Speculation about possible military scenarios is now widespread. Commentators have floated everything from limited, “Venezuela-style” US strikes inside Iran to attacks on the remnants of Iran’s nuclear program, and the Iranian security forces’ command and control facilities. Some hawkish voices have gone even further, suggesting that Washington could impose a naval blockade on Iran—likely illegal under international law—or even present its leadership with an ultimatum to leave the country altogether. In Tehran, these ideas are not dismissed as idle talk. Iranian political elites increasingly view the US military buildup near the Persian Gulf as a warning shot, if not a prelude, to a second phase of June 2025 confrontation with Israel and the United States. Mohammad Raeisi, a parliamentary representative from the clerical city of Qom, has warned that Iran must prepare for worst-case scenarios, including the targeting or even occupation of Kharg Island, Iran’s main oil-export terminal.
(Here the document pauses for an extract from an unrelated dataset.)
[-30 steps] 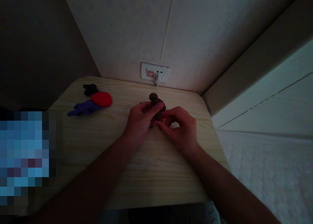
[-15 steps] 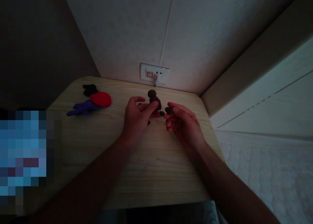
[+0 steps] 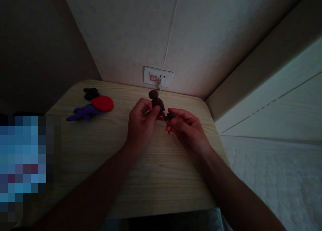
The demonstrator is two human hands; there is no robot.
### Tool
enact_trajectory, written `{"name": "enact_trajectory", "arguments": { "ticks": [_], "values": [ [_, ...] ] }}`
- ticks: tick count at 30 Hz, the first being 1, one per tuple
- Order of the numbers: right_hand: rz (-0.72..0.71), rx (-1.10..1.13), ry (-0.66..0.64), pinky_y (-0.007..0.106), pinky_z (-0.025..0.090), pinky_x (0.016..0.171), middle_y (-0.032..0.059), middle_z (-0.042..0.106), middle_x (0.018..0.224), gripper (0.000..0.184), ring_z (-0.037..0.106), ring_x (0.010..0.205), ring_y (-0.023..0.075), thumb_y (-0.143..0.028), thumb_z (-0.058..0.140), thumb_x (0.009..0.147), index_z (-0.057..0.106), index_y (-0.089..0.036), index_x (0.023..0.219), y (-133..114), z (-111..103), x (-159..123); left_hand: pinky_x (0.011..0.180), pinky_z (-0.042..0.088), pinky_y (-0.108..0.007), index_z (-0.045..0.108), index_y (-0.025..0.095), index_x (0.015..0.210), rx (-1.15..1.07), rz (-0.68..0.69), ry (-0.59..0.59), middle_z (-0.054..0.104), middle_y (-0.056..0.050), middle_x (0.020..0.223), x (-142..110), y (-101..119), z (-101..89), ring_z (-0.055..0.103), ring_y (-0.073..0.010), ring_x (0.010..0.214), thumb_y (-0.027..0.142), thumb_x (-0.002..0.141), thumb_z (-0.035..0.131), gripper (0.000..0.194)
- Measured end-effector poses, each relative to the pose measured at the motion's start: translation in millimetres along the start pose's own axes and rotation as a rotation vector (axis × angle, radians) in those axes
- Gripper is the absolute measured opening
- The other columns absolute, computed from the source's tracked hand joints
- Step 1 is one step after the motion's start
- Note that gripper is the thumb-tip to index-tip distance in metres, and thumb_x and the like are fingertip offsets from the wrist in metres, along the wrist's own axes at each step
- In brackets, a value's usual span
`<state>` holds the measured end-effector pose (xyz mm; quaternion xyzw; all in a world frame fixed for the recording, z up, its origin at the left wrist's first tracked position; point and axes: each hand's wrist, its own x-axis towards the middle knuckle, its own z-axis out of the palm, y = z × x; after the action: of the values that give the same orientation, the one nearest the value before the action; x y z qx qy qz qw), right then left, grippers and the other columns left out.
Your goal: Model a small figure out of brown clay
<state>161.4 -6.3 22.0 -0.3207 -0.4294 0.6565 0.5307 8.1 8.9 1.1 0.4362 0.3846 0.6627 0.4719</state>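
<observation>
L hand (image 3: 141, 123) grips brown fig. (image 3: 158, 104); R hand (image 3: 190, 127) pinches small dk. piece (image 3: 171, 116) just beside fig. Step: prob. modelling parts; next move needs steady L grip.

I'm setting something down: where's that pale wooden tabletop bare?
The tabletop is bare between left forearm and right forearm, and between flat red oval and left hand. Crowded: far left, oval, jagged purple lump, black lump; centre, rounded brown figure, brown piece, right hand.
</observation>
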Motion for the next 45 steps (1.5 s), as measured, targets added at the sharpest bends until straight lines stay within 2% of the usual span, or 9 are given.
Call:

How Would Iran Fight Back Against America?
These developments revive a central question that has long shaped US–Iran relations: how can a materially weaker state, isolated from international arms markets for more than four decades, confront the world’s most powerful military?
Two points are critical to understanding Tehran’s thinking. First, Iranian leaders do not see the current standoff as an isolated crisis, but as a continuation of the “12‑Day War” of June 2025, in which the United States ultimately joined Israel in striking Iran’s nuclear facilities. Second, the government of the Islamic Republic does not believe it can win a conventional war against the United States. Its strategy, therefore, is not outright victory but cost imposition—what might be described as seeking an “honorable defeat” by making the price of an ongoing war unacceptably high for the United States, and therefore persuading Washington to reach a quick settlement.
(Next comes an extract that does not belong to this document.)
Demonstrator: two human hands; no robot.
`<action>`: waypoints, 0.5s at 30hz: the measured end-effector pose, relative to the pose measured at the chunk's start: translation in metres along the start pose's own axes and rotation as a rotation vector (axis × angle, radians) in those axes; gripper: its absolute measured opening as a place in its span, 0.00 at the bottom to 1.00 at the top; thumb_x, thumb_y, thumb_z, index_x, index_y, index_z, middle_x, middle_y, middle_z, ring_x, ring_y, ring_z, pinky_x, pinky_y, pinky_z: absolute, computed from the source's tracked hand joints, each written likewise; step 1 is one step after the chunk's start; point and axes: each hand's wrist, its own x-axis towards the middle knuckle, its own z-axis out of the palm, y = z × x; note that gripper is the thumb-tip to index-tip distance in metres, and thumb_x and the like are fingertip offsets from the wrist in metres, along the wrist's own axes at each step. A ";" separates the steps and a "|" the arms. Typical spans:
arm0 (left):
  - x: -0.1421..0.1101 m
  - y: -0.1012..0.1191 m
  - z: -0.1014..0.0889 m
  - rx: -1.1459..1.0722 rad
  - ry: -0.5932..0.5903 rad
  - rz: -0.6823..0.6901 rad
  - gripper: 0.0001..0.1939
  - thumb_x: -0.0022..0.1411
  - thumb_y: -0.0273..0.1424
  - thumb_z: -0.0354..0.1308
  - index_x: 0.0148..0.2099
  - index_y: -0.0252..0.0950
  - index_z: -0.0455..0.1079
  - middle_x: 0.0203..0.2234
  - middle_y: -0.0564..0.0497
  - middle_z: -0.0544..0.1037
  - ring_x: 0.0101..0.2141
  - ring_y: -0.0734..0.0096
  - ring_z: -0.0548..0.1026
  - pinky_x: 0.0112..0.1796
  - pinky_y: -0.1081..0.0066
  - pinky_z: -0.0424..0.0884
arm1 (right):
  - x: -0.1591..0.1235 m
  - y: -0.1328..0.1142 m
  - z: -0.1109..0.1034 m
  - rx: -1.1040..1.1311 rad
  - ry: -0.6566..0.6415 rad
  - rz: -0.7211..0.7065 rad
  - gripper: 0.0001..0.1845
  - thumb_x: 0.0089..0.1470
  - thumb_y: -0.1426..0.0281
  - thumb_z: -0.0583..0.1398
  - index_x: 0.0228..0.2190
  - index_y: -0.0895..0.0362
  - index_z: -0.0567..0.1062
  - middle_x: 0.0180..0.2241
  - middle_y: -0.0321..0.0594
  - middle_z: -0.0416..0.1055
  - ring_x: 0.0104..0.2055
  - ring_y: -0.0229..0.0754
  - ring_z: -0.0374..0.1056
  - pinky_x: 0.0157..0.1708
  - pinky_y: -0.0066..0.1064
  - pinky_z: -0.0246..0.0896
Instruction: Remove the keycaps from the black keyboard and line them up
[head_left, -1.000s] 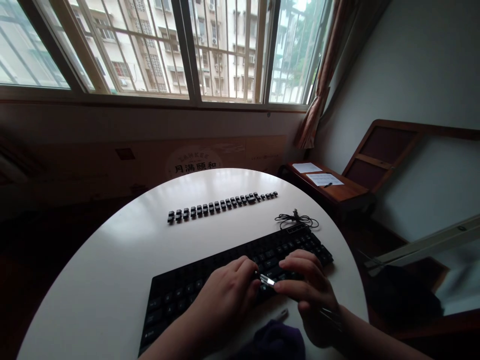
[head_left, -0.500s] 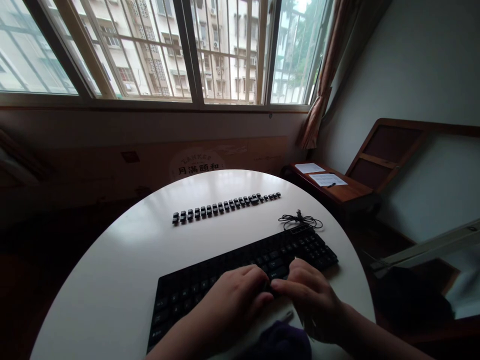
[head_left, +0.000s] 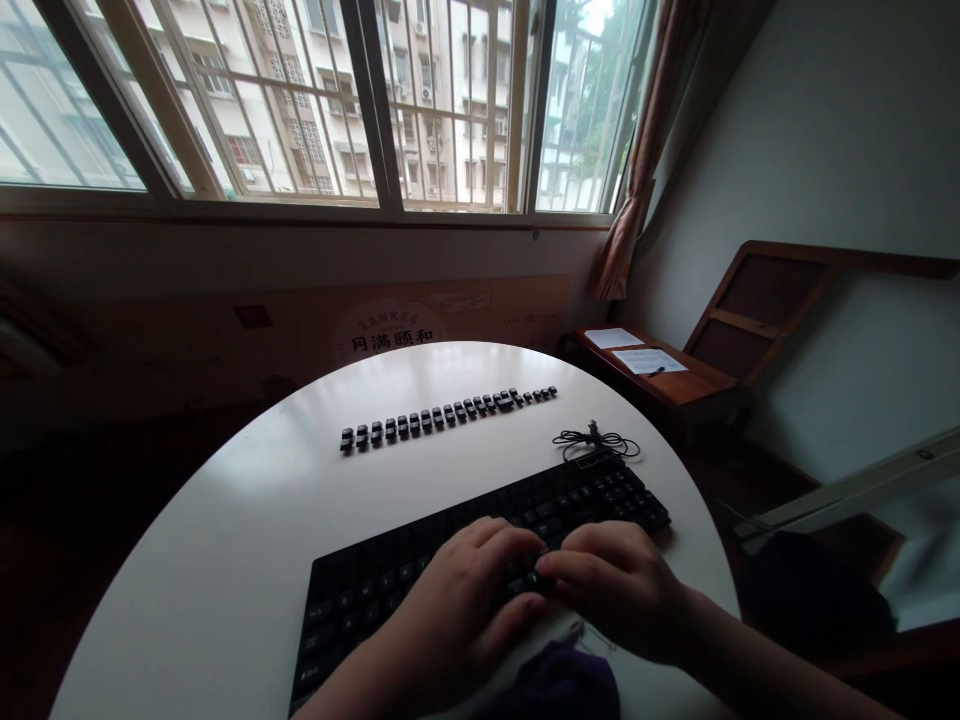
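A black keyboard [head_left: 420, 540] lies at a slant on the round white table. My left hand [head_left: 480, 585] rests over its near middle, index finger bent onto the keys and thumb near the front edge, several keys showing between them. Beside it, my right hand [head_left: 619, 585] is closed in a pinch, its fingertips meeting the left ones low over the keys. What the right fingers hold is hidden. Below the hands lie a dark purple cloth [head_left: 566, 685] and a thin metallic piece [head_left: 576, 632], partly covered.
A double row of loose black keycaps [head_left: 439, 418] stretches across the table beyond the keyboard. The coiled cable [head_left: 596, 440] sits behind its far right end. A wooden chair [head_left: 679, 385] with papers [head_left: 649, 361] stands past the table, under a barred window [head_left: 450, 110].
My left fingers have opened from the thumb, exposing keys between them. My right hand has flattened slightly, its fingertips still at the same spot. The view has shifted a little.
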 end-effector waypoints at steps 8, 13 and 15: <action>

Iranian officials are acutely aware of the country’s conventional weaknesses, especially its lack of a modern air force. In any conflict, Tehran would likely rely instead on its ballistic missiles and large arsenal of drones to strike US military installations across the region, much as it did during the June 2025 conflict. When US forces joined Israel in attacking Iranian nuclear sites, Tehran responded by launching missiles at Al Udeid Air Base in Qatar, which hosts thousands of US personnel. No Americans were killed—likely because Iran gave prior notice to Qatari authorities, a move widely interpreted as an effort to limit escalation while still signaling resolve.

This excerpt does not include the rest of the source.